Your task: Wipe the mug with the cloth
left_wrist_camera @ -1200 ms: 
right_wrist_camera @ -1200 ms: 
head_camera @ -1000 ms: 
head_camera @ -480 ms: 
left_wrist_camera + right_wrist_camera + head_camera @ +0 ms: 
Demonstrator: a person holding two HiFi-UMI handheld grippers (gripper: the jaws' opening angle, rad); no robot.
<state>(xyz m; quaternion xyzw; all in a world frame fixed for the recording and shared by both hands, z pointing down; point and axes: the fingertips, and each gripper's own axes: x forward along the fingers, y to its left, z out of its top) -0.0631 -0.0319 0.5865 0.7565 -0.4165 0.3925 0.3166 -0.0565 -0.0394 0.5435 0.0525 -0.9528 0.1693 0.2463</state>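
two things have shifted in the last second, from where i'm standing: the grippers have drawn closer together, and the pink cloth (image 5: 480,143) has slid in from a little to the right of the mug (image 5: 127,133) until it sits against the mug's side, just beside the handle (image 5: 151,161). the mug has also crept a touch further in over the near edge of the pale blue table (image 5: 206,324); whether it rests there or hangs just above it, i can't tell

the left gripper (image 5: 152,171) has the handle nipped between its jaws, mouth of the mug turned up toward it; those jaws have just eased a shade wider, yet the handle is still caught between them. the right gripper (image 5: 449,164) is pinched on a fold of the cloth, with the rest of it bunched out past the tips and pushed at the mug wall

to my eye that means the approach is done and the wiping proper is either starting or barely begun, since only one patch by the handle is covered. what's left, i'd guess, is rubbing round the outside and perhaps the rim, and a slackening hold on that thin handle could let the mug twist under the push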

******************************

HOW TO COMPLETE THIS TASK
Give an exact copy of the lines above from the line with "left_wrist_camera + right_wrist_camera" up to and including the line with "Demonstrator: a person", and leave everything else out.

WRITTEN SOLUTION
left_wrist_camera + right_wrist_camera + head_camera @ +0 ms: 
Demonstrator: a person holding two HiFi-UMI handheld grippers (gripper: the jaws' opening angle, rad); no robot.

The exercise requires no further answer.